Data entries
+---+

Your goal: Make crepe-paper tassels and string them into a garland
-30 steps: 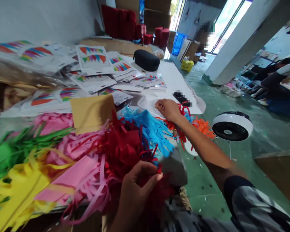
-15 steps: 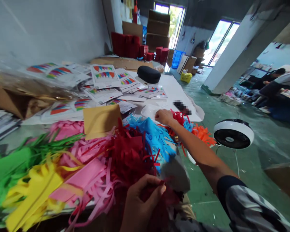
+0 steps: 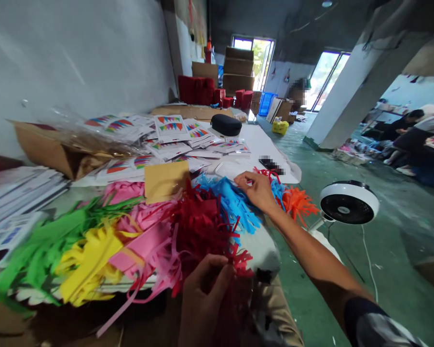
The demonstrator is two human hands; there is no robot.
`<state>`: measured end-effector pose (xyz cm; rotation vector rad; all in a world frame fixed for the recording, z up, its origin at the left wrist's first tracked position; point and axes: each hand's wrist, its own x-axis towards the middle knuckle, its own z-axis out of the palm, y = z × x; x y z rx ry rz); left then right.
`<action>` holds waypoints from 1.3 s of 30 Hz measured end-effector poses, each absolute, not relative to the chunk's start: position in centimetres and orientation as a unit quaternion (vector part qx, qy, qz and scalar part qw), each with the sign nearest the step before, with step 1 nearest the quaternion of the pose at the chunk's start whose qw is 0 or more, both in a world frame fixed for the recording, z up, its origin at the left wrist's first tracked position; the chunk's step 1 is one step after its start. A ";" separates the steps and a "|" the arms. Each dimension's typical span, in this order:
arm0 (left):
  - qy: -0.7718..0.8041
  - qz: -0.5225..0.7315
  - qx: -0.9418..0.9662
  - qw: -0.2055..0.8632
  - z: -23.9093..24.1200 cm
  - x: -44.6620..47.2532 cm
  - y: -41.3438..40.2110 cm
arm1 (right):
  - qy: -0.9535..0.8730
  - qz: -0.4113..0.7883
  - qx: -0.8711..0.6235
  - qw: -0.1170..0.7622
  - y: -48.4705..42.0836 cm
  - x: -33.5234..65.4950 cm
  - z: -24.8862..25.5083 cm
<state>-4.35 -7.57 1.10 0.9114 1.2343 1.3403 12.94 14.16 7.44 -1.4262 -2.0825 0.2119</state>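
Observation:
At the bottom centre, my left hand [image 3: 208, 289] pinches a dark red fringed paper strip [image 3: 240, 262] between thumb and forefinger; much of the strip hangs in shadow. My right hand [image 3: 258, 190] is stretched forward above the blue fringed strips [image 3: 235, 200], beside a clear plastic tray [image 3: 226, 168]. Its fingers are bent together; whatever they may hold is too small to make out. A dark red fringed bundle [image 3: 202, 219] lies just beyond my left hand. Further left are pink [image 3: 148, 241], yellow [image 3: 94, 260] and green fringed strips [image 3: 54, 241]. Orange strips [image 3: 298, 205] lie past my right wrist.
A brown card [image 3: 166, 180] lies behind the bundles. Packets with printed bunting [image 3: 169, 127], a black case [image 3: 226, 124] and a blurred phone-like object [image 3: 271, 165] are further back. A white fan [image 3: 349, 202] stands at the right. People [image 3: 419, 130] sit in the far right background.
My right hand has drawn back from the clear tray and lifted a little. My left hand keeps its pinch on the red strip. The whole view has shifted slightly.

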 end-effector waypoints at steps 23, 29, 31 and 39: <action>0.513 0.544 0.422 0.512 0.0 -5.0 -6.7 | -0.725 0.330 -0.451 0.401 3.3 12.9 3.1; 0.526 0.520 0.426 0.521 0.2 -6.0 -5.9 | -0.674 0.421 -0.444 0.414 3.0 11.4 2.5; 0.531 0.523 0.406 0.529 0.4 -6.0 -5.8 | -0.654 0.451 -0.438 0.420 2.6 11.2 2.4; 0.512 0.528 0.402 0.546 -0.1 -6.0 -5.5 | -0.674 0.378 -0.451 0.446 4.3 12.3 2.7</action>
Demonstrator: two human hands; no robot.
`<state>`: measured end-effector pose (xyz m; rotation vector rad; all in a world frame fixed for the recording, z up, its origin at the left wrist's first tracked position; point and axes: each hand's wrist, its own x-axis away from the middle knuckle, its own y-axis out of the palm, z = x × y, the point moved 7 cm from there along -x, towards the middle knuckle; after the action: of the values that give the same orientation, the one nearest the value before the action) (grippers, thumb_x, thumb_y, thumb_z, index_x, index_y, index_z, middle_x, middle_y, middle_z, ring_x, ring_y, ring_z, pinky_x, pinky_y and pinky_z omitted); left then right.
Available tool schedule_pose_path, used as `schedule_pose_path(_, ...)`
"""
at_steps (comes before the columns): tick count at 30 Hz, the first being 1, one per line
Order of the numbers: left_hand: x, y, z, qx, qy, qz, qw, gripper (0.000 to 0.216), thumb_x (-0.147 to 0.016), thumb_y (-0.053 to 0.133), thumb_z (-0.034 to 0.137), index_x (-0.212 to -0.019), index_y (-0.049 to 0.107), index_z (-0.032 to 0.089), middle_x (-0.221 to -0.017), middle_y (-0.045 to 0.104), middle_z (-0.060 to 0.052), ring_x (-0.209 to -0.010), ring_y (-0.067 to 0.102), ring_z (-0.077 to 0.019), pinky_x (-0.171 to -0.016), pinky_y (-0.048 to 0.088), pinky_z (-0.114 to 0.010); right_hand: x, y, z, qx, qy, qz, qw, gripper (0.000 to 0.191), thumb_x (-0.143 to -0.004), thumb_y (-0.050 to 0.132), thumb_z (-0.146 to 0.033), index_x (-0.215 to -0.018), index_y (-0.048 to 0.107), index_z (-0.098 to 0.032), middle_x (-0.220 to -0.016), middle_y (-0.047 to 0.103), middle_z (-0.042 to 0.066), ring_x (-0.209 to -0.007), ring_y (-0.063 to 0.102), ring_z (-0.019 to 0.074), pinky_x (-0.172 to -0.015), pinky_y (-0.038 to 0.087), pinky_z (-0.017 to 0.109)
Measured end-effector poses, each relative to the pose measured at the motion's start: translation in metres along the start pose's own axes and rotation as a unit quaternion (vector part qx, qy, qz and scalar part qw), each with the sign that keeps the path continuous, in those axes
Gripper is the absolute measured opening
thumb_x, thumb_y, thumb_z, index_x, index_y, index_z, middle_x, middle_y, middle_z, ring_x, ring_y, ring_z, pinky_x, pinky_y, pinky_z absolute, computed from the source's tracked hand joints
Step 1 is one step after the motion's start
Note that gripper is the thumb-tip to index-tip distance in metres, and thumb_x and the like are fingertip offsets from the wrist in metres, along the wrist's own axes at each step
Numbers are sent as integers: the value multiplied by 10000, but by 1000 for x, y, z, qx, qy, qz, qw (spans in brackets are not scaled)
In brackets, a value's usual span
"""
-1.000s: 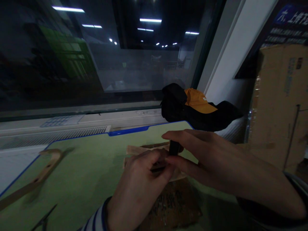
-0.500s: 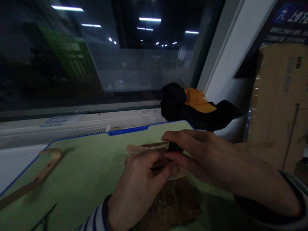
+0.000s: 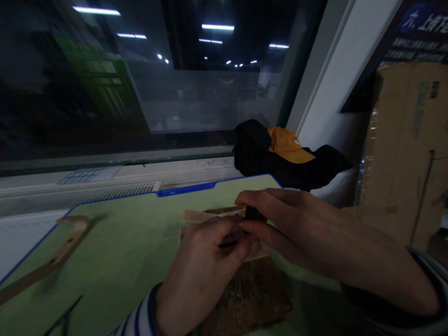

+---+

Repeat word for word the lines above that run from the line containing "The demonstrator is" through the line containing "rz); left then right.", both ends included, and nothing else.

The demonstrator is two human hands; there is no robot.
`<state>`: measured end-effector pose (xyz cm; rotation vector rad; all in a world frame fixed for the recording, z up, its origin at the left wrist's first tracked position; point and axes: each hand's wrist, its own x-axis towards the middle knuckle, its own z-axis out of the palm, y = z × x; x y z rx ry rz); left then right.

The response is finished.